You’re right I forget to say that an other thread is waiting on that stack :
"xmppTransaction-1" #53 prio=5 os_prio=0 cpu=315.58ms elapsed=216270.05s tid=0x00007f1e37bce800 nid=0x4d67 in Object.wait() [0x00007f1d931d1000]
java.lang.Thread.State: RUNNABLE
at org.jivesoftware.smack.initializer.UrlInitializer.initialize(UrlInitializer.java:53)
at org.jivesoftware.smack.SmackInitialization.loadSmackClass(SmackInitialization.java:212)
at org.jivesoftware.smack.SmackInitialization.parseClassesToLoad(SmackInitialization.java:173)
at org.jivesoftware.smack.SmackInitialization.processConfigFile(SmackInitialization.java:143)
at org.jivesoftware.smack.SmackInitialization.processConfigFile(SmackInitialization.java:128)
at org.jivesoftware.smack.SmackInitialization.<clinit>(SmackInitialization.java:93)
at org.jivesoftware.smack.SmackConfiguration.getVersion(SmackConfiguration.java:93)
at org.jivesoftware.smack.ConnectionConfiguration.<clinit>(ConnectionConfiguration.java:64)
at com.xxx.chat.xmpp.XmppConnectionServiceImpl.createConnection(XmppConnectionServiceImpl.java:222)
at com.xxx.chat.xmpp.XmppConnectionServiceImpl.lambda$connect$2(XmppConnectionServiceImpl.java:245)
at com.xxx.chat.xmpp.XmppConnectionServiceImpl$$Lambda$1769/0x00000001012fd840.apply(Unknown Source)
In our log4j log or tomcat logs there are no errors visible.

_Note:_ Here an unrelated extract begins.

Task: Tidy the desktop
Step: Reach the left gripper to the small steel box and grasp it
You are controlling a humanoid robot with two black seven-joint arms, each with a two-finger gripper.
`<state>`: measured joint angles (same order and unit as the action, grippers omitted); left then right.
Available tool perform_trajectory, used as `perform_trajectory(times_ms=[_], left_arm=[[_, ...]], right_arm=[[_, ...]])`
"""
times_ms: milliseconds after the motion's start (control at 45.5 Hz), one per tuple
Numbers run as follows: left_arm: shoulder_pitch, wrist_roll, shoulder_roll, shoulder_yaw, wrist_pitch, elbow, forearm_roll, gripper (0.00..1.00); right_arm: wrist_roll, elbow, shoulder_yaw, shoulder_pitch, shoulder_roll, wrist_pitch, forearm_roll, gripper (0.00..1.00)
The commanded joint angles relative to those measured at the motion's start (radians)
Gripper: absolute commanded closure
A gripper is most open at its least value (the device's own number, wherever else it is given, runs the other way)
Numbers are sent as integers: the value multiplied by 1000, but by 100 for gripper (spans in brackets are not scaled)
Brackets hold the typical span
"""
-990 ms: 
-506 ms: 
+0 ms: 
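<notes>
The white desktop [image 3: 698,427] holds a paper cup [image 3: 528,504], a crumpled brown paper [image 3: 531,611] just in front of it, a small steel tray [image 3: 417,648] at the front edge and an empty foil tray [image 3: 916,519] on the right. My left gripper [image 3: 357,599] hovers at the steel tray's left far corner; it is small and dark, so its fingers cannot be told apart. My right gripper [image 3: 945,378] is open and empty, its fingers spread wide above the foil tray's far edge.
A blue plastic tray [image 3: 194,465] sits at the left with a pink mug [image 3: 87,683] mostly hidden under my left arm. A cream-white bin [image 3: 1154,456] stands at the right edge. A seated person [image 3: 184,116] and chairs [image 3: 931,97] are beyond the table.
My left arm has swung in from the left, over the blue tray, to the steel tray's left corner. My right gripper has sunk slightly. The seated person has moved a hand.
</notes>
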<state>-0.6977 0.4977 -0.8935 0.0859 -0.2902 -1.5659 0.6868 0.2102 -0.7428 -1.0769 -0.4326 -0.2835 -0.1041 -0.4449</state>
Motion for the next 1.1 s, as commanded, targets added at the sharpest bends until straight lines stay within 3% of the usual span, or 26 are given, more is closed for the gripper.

Any way, may be I missed something but I did not find any synchronisation mechanism in the getVersion method so I don’t understand why getVersion never returns.
Both stack traces seem to be related, as they’re touching the same initialization routines. I’m guessing that initialization of one Smack provider … somehow fails?
Have you tried bumping up the verbosity of the logging system? The URL initializer logs what it’s doing, just before it ends up on that line where it gets stuck:
Loading providers for providerUri [" + providerUri + "]
Maybe those logs will give you some kind of clue.
Also, I found that it often pays off to double-check if the logging configuration also captures std-out and std-err. If those get dumped in something like syslog, then it’s easy to miss important log statements.
As we are using log4j and don’t have JUL bridge logs are not written to output file.
With the debugger I’ve found that provider loading is : “classpath:org.jivesoftware.smack.extensions/extensions.providers”
But the debugger gave me other informations.
Recently someone I our company added a home made threading mechanism to perform some execution on XMMP in an asynchronous way. I suspect it to be the root cause.